» WORK TO BE COMPLETED:
Each line from the start of the listing below through the line containing "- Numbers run" should be reproduced exactly, with no others.

─── INFORMATION SHOWN

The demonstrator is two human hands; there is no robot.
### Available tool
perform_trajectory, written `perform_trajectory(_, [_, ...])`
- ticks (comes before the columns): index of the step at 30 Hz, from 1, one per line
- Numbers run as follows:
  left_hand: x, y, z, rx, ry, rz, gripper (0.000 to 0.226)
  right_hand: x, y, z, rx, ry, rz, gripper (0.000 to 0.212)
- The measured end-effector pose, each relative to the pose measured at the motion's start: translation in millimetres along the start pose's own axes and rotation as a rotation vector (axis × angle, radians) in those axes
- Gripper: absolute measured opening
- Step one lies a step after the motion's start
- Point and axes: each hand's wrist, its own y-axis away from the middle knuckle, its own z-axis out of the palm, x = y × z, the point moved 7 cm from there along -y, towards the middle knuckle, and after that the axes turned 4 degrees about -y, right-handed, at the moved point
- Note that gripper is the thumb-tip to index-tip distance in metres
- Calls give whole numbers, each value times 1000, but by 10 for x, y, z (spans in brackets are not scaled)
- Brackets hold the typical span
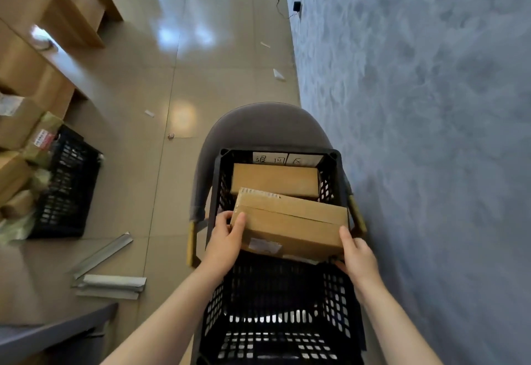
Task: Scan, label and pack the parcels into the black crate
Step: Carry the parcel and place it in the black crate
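Left hand [227,238] and right hand [357,255] grip a cardboard parcel [290,225] at its ends. It sits tilted over the black crate [275,307]. Another parcel [274,179] lies at the far end inside.

The printing on the label [264,245] on the held parcel [290,226] is too blurred to read. This parcel hides the near part of the second parcel [274,179] and part of the black crate [275,292] floor. The right hand [357,255] fingers lie mostly out of sight behind the parcel's end. The second crate [67,183] on the floor, left, is cut by the frame edge.
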Motion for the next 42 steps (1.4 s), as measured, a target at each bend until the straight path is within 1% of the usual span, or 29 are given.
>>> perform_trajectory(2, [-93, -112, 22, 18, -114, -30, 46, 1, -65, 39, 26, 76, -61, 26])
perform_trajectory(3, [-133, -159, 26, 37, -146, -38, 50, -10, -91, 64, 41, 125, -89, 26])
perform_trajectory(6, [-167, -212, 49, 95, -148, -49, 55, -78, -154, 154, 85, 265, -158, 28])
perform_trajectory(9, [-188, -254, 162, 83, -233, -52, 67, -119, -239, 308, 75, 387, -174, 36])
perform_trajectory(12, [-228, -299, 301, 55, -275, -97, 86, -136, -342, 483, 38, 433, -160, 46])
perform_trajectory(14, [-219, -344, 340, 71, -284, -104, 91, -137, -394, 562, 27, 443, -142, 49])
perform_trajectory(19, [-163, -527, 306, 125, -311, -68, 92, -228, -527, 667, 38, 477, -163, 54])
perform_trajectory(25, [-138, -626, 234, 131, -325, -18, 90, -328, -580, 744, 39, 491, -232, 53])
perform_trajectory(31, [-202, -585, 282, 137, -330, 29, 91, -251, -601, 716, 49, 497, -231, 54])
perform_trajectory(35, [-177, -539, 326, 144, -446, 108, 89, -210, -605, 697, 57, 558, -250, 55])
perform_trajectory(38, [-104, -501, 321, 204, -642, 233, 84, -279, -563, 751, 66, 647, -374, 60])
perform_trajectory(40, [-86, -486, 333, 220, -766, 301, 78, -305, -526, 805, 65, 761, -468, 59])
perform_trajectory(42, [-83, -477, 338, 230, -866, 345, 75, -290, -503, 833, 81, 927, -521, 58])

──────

» THE COMPLETED TASK:
The demonstrator is two human hands; there is no robot.
### Available tool
perform_trajectory, written `perform_trajectory(_, [_, ...])`
- ticks (comes before the columns): index of the step at 30 Hz, from 1, one per line
- Numbers run as follows:

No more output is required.